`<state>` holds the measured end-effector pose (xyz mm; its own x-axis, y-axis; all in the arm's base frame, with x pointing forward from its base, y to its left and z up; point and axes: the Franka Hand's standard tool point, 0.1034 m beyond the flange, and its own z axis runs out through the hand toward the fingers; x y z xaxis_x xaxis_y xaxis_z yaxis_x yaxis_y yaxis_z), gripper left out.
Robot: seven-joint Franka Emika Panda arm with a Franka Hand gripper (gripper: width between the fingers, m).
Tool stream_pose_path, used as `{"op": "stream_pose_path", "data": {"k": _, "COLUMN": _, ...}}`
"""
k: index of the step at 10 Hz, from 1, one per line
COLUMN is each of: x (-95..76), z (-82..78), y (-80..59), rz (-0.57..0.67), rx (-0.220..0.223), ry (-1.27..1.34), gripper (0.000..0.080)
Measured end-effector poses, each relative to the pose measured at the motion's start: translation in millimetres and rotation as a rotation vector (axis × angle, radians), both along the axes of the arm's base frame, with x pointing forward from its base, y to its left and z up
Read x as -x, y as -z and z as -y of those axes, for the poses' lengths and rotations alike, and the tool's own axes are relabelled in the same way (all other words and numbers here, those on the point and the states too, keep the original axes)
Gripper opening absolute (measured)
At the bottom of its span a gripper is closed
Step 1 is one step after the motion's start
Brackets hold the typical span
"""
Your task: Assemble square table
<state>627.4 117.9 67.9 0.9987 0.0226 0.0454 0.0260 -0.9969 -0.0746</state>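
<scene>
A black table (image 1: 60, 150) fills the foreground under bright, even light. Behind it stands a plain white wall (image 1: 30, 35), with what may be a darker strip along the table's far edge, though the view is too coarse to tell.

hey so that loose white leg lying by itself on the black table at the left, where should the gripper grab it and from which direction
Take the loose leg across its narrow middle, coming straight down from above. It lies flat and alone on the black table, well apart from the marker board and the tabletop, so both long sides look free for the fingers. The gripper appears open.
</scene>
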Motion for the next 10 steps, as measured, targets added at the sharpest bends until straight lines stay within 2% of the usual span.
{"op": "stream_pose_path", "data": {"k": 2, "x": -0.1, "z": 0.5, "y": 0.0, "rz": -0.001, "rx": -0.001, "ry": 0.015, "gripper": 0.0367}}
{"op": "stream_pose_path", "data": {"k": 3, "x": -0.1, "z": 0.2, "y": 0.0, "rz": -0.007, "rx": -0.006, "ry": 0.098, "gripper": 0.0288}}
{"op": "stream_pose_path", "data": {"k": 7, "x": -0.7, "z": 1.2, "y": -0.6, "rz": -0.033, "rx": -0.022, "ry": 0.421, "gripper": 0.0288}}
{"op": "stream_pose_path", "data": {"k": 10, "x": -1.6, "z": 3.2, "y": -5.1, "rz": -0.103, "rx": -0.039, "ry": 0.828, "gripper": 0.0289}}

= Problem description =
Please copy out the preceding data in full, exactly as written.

= Response =
`<state>` holds the measured end-effector pose (xyz mm; its own x-axis, y-axis; all in the arm's base frame, with x pointing forward from its base, y to its left and z up; point and axes: the Franka Hand's standard tool point, 0.1034 m beyond the flange, and its own z axis runs out through the hand toward the fingers; x y z xaxis_x xaxis_y xaxis_z yaxis_x yaxis_y yaxis_z), gripper left out.
Robot: seven-joint Franka Emika Panda arm with a Franka Hand gripper (gripper: width between the fingers, m).
Tool stream_pose_path, used as `{"op": "stream_pose_path", "data": {"k": _, "COLUMN": _, ...}}`
"""
k: index of the step at 10 Hz, from 1, one per line
COLUMN is each of: x (-95..76), z (-82..78), y (-80..59), rz (-0.57..0.67), rx (-0.220..0.223), ry (-1.27..1.34), gripper (0.000..0.080)
Measured end-effector poses, each relative to the pose measured at the motion's start: translation in millimetres and rotation as a rotation vector (axis × angle, radians), both along the axes of the arm's base frame, with x pointing forward from its base, y to its left and z up
Read x as -x, y as -z and z as -y of those axes, for the poses' lengths and rotations alike, and the tool's own axes are relabelled in the same way (all other words and numbers here, those on the point and the states too, keep the original axes)
Gripper opening absolute (measured)
At the bottom of its span a gripper is closed
Step 1 is one step after the motion's start
Brackets hold the typical span
"""
Your task: Assemble square table
<state>627.4 117.9 67.9 0.9987 0.0226 0.0454 0.0260 -0.9969 -0.0746</state>
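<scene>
A black table (image 1: 60, 150) fills the foreground under bright, even light. Behind it stands a plain white wall (image 1: 30, 35), with what may be a darker strip along the table's far edge, though the view is too coarse to tell.

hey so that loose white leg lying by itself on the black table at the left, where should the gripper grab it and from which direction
Take the loose leg across its narrow middle, coming straight down from above. It lies flat and alone on the black table, well apart from the marker board and the tabletop, so both long sides look free for the fingers. The gripper appears open.
</scene>
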Motion for the next 10 steps, as measured, targets added at the sharpest bends until straight lines stay within 2% of the usual span.
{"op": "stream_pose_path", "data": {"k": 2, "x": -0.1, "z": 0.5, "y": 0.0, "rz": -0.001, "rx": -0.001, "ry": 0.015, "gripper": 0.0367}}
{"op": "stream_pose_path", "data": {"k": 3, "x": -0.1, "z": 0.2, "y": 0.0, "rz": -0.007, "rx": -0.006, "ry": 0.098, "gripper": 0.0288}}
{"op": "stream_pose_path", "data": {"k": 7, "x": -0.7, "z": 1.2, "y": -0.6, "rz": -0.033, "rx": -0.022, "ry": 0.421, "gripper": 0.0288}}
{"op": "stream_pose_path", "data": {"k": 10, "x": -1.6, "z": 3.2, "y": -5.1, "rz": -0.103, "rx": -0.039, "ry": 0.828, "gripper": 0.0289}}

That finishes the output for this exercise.